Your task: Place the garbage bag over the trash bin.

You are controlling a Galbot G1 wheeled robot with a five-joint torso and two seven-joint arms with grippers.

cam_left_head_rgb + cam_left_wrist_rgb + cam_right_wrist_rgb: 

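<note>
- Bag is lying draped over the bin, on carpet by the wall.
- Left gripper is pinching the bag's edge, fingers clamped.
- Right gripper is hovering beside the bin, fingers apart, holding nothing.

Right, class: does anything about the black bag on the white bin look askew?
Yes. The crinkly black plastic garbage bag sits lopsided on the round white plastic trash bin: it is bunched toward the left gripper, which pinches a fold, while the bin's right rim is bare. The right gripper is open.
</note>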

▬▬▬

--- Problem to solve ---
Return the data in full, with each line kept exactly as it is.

--- Answer box ---
Your task: Place the garbage bag over the trash bin.

You are controlling a Galbot G1 wheeled robot with a five-joint torso and two seven-joint arms with grippers.

cam_left_head_rgb + cam_left_wrist_rgb + cam_right_wrist_rgb: 

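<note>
- Bag is lying draped over the bin, on carpet by the wall.
- Left gripper is pinching the bag's edge, fingers clamped.
- Right gripper is hovering beside the bin, fingers apart, holding nothing.

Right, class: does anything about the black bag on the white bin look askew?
Yes. The crinkly black plastic garbage bag sits lopsided on the round white plastic trash bin: it is bunched toward the left gripper, which pinches a fold, while the bin's right rim is bare. The right gripper is open.
</note>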

Nothing further belongs to this answer.